All of the blue scattered squares or sections across the Wasatch Front show trust lands granted by the federal government to the new state of Utah in 1896. The several million acres of trust lands sold into private ownership from 1896 to 1930 are where many Utahns live today, including large parts of communities like South Jordan, Kearns, Herriman, Eagle Mountain, Cedar City and St. George. Historic trust lands sales also became the base of much of the irrigated agriculture existing in central Utah.
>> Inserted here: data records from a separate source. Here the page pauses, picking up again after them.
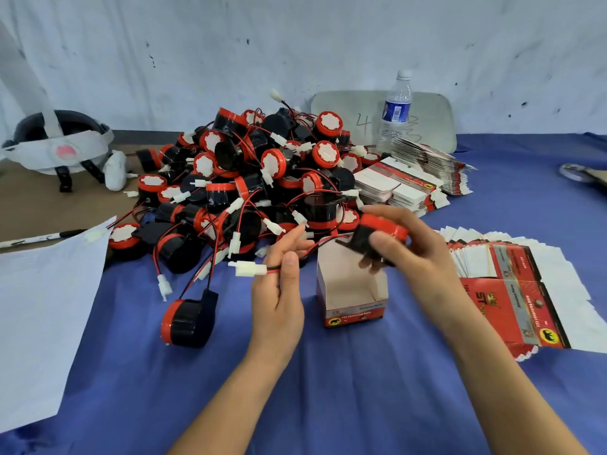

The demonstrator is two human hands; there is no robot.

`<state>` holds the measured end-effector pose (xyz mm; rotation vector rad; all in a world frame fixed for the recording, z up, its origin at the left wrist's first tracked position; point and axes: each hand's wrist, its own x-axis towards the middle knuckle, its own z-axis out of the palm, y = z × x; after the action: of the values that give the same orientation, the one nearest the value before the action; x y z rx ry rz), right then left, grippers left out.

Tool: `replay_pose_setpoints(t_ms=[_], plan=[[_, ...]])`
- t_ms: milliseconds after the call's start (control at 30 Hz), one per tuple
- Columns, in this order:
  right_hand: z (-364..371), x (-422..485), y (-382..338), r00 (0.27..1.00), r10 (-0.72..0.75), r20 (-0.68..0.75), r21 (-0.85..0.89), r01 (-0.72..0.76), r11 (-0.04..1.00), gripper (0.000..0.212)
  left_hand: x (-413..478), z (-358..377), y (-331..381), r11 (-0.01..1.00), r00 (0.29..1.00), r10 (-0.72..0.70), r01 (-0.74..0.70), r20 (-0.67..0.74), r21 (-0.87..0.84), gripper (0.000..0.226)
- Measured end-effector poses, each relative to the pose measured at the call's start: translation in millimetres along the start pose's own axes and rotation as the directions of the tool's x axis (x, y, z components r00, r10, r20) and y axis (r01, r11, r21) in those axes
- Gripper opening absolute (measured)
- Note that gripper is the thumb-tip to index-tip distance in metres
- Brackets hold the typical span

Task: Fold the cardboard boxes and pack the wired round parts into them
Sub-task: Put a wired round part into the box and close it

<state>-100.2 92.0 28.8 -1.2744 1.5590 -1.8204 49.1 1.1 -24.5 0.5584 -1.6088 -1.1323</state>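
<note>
Round part [368, 236], half hidden by gripping right hand [412, 249], above box [351, 292]; its wire [325, 243] in pinching left hand [279, 298].

Box [353, 290] stood open mid-table [361, 389], between the hands. Right hand [404, 244] held a part [377, 234] just above the box. Left hand [279, 290], left of the box, pinched a wire [272, 271] at its plug [251, 268]. Pile of parts [256, 178] behind the box. Loose part [189, 318] lay left of the left hand, in front of the pile. Flat boxes [512, 284] fanned right of the box. Second stack [407, 185] right of the pile, bottle [395, 110] behind it. Paper [42, 323] at left edge, helmet [62, 142] back left.
</note>
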Motion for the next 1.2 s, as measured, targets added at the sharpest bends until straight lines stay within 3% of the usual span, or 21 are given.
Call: replay_pose_setpoints(t_ms=[100,167,300,500,633,767,867,967,1200], plan=[[0.1,-5.2,1.8,0.976,-0.192,0.100,-0.426,0.216,0.878,0.042,2.4,-2.3,1.0,0.983,0.989,0.113,-0.097,-0.095,0.156,0.025],[-1.4,-7.8,2.8,0.966,-0.179,0.186,-0.535,0.252,0.806,0.046,4.1,-5.4,1.2,0.971,0.977,0.152,-0.119,-0.151,0.206,0.021],[-6.2,-9.5,5.8,0.966,-0.082,0.244,-0.656,0.226,0.720,0.054,2.8,-5.4,3.6,0.979,0.964,0.178,-0.154,-0.197,0.132,0.017],[-8.6,-8.8,2.7,0.963,0.003,0.268,-0.764,0.211,0.609,0.058,-6.1,0.7,4.6,0.974,0.970,0.212,-0.200,-0.122,0.103,0.015],[-8.8,-9.6,2.3,0.952,0.092,0.292,-0.805,0.192,0.561,0.058,-9.1,4.4,6.3,0.935,0.953,0.300,-0.286,-0.035,0.209,0.017],[-8.9,-9.5,4.4,0.931,0.169,0.322,-0.767,0.152,0.623,0.053,-10.0,6.2,3.6,0.914,0.944,0.329,-0.323,0.019,0.245,0.020],[-6.2,-9.1,9.3,0.918,0.169,0.358,-0.785,0.198,0.587,0.039,-9.3,7.0,1.6,0.899,0.944,0.315,-0.329,0.094,0.289,0.022],[-4.4,-8.7,11.2,0.919,0.173,0.354,-0.796,0.199,0.572,0.038,-9.3,7.5,1.5,0.880,0.939,0.305,-0.342,0.160,0.329,0.025],[0.4,-11.8,9.4,0.934,0.189,0.305,-0.763,0.120,0.636,0.036,-9.6,8.5,1.8,0.898,0.959,0.242,-0.279,0.146,0.341,0.028]])
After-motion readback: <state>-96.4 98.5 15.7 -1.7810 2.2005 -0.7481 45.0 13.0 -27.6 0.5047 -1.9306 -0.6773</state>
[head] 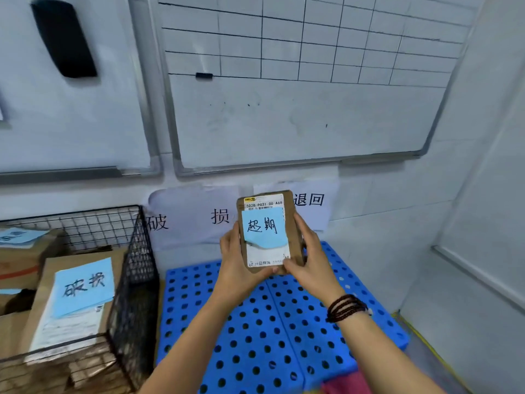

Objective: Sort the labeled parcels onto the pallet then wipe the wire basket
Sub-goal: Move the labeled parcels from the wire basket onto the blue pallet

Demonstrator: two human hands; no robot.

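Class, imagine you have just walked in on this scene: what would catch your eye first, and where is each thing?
The small brown parcel with its blue handwritten note, gripped by the left hand and right hand at centre, draws the eye first. Below it lies the bright blue perforated pallet, and at the left a black wire basket holds more parcels.

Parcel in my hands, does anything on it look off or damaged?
The blue note on the parcel, held by the left hand and right hand, has a curved, uneven lower edge that seems to lift off the white label. The parcel itself shows no clear damage.
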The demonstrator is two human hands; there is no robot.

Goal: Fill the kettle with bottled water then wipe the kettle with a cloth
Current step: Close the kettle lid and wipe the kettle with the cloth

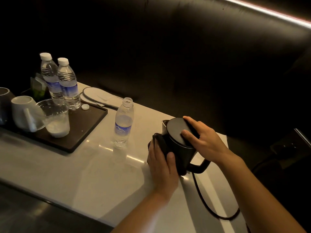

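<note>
A black kettle (182, 152) stands on the white counter (94, 174), lid closed, handle toward me on the right. My right hand (203, 140) rests flat on the lid with fingers spread. My left hand (162, 163) presses a dark cloth (159, 142) against the kettle's left side. An uncapped water bottle (123, 123), partly full, stands upright to the left of the kettle. Its white cap (85, 107) lies on the tray.
A dark tray (84, 125) at the left holds two capped bottles (59, 81), a plastic cup (56, 118) and a white mug (23, 113). The kettle's black cord (207, 204) loops over the counter's right part. Dark upholstery lies behind the counter.
</note>
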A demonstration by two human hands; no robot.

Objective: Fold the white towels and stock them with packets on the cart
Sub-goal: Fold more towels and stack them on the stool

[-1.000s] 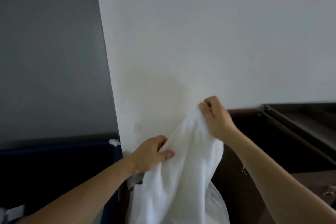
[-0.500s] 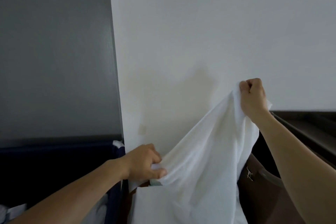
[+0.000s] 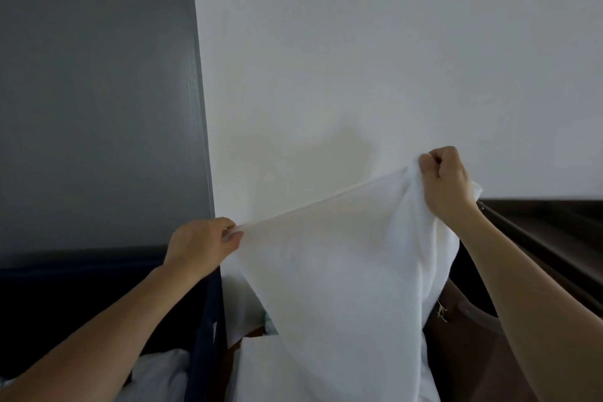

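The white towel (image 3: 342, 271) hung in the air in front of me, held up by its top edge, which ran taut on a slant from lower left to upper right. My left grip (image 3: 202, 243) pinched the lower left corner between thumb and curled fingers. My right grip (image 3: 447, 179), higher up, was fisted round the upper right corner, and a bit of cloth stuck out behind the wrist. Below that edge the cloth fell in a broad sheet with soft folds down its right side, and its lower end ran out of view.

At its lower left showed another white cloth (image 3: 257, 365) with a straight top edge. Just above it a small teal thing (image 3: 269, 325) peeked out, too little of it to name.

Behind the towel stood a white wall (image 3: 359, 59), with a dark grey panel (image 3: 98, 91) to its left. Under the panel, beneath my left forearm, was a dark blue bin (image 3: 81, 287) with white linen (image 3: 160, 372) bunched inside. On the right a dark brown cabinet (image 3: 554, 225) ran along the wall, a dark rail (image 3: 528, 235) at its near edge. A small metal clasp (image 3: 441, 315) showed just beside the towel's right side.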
The report also illogically attempts to compare SITLA’s mission and constitutional mandate with state control of public lands. SITLA has nothing to do with public lands; rather it manages non-public trust lands on behalf of public schools, state hospitals, colleges, and universities.

If the state were to take over public lands, SITLA would not be involved. Instead, the Utah legislature has created a Division of Land Management within the Department of Natural Resources, which would have an entirely different mission and mandate than SITLA.

Also in the report, the Wilderness Society included a quote attributed to Leslie Castle, who is not and has never served as a SITLA board member.

Since 1994, SITLA has contributed more than $1.4 billion to the permanent funds for public schools, state hospitals, colleges, and universities, which total $2.2 billion. The Permanent School Fund has provided more than $310 million in grants to Utah K-12 schools since 2005.